The output is the lines below from the one with "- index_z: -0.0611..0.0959" through the one with "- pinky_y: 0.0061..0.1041", both included, printed exactly and with no other line.

***** DATA EXCERPT

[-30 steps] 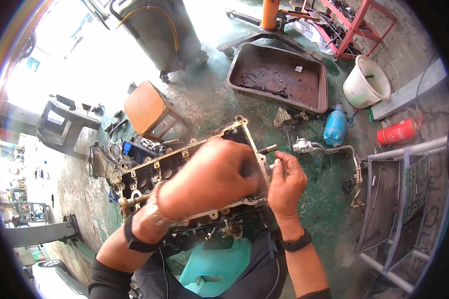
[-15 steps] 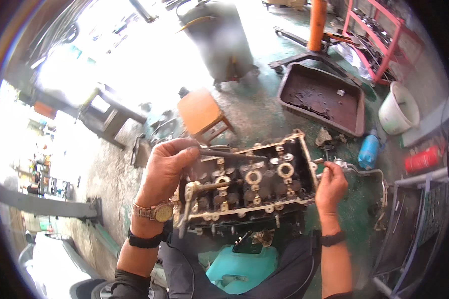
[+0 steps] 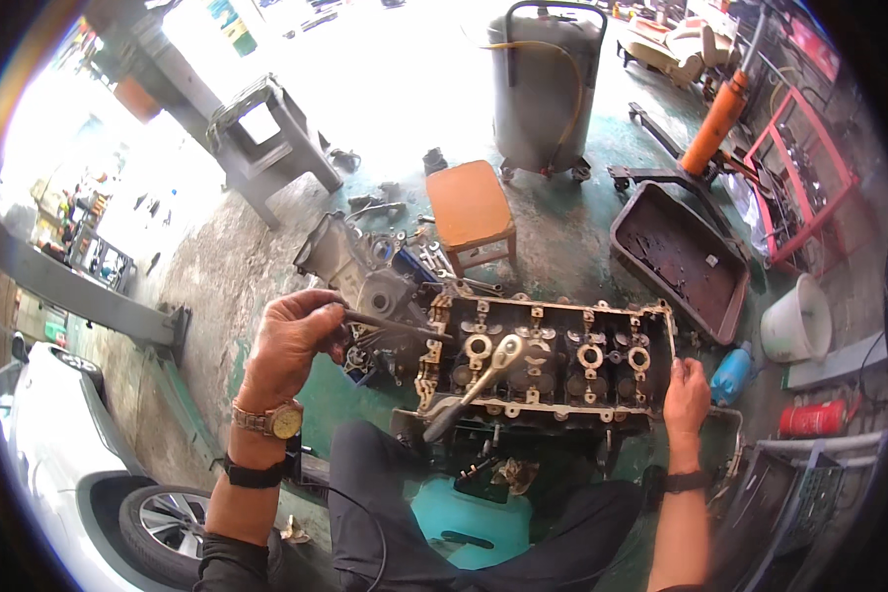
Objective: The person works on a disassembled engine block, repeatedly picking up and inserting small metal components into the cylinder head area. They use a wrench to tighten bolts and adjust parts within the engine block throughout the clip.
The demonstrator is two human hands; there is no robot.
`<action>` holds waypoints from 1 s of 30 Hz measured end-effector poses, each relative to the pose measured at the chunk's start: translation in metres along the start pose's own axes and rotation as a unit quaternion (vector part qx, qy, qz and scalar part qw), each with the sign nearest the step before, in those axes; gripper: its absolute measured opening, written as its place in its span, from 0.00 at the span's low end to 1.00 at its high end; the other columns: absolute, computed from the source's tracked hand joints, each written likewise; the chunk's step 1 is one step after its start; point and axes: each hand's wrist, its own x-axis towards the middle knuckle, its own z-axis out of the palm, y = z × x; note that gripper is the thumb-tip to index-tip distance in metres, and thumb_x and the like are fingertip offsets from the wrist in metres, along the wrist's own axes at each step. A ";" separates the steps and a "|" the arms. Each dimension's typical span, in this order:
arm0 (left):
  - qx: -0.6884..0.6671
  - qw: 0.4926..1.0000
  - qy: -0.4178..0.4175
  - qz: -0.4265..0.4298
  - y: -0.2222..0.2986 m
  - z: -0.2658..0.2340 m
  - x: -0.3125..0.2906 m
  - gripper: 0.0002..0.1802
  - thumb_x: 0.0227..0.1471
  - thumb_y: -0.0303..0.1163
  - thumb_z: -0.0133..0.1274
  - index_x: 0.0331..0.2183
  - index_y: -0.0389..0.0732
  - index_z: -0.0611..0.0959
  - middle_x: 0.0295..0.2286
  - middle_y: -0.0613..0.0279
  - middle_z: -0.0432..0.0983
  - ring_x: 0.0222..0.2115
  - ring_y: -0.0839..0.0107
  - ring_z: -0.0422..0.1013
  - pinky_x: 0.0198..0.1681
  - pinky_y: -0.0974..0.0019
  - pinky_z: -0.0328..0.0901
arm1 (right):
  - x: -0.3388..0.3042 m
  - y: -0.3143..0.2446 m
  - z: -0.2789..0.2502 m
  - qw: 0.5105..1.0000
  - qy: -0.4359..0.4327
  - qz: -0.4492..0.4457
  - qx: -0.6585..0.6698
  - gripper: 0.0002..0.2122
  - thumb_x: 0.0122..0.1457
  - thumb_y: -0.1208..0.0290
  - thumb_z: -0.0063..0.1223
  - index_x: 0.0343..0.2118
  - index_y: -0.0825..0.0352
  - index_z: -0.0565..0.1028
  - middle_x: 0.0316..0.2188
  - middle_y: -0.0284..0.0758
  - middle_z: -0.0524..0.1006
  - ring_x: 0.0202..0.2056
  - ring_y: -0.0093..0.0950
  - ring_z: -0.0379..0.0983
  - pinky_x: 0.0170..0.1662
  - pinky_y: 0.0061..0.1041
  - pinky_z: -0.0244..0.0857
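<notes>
Head camera: In a workshop, a person's left hand pinches one end of a slim dark rod between thumb and fingers, its far end reaching over the left part of an engine cylinder head. The right hand, fingers curled, is at the casting's right end; whether it grips anything cannot be told.

The cylinder head sits just beyond the person's knees, with a ratchet slanting across its near edge. The casting looks rigid, heavy and probably slick with oil, best held by its two ends, its machined faces likely easy to scratch. The rod appears light and stiff, suited to a fingertip hold near its end; the ratchet, solid metal, is best taken by its handle.

By count: one cylinder head, one rod, one ratchet and four pale rings in a row, one partly behind the ratchet. Around them are two stools, one orange-topped and one teal, plus one dark tray, one white bucket, one blue bottle and one red extinguisher.
</notes>
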 end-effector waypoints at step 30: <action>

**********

ANSWER SPACE:
  - index_z: -0.0611..0.0959
  - middle_x: 0.0295..0.2286
  - middle_y: -0.0613..0.0279
  - middle_z: -0.0432..0.0983
  - ring_x: 0.0222..0.2115
  - ring_y: -0.0839..0.0107
  - ring_z: -0.0422..0.1013
  - pinky_x: 0.0198..0.1681
  - pinky_y: -0.0974..0.0019
  - pinky_z: -0.0328..0.0901
arm1 (right):
  - x: -0.3388..0.3042 m
  - y: -0.3143..0.2446 m
  - z: -0.2789..0.2502 m
  - qw: 0.5105..1.0000
  - qy: -0.4359..0.4327
  - qz: -0.4492..0.4457
  - qx: -0.6585..0.6698
  - gripper: 0.0002..0.2122
  - thumb_x: 0.0122..0.1457
  - thumb_y: -0.1208..0.0290
  - thumb_z: -0.0063..0.1223
  - index_x: 0.0343..0.2118
  - index_y: -0.0825..0.0352
  - index_z: -0.0565..0.1028
  - middle_x: 0.0316..0.2188
  - middle_y: -0.0284..0.0758
  - middle_z: -0.0524..0.1006
  - ring_x: 0.0202..0.2056
  - ring_y: -0.0093..0.0950
  - ring_z: -0.0379..0.0983
  - pinky_x: 0.0170..0.1662
  - pinky_y: 0.0061..0.1041

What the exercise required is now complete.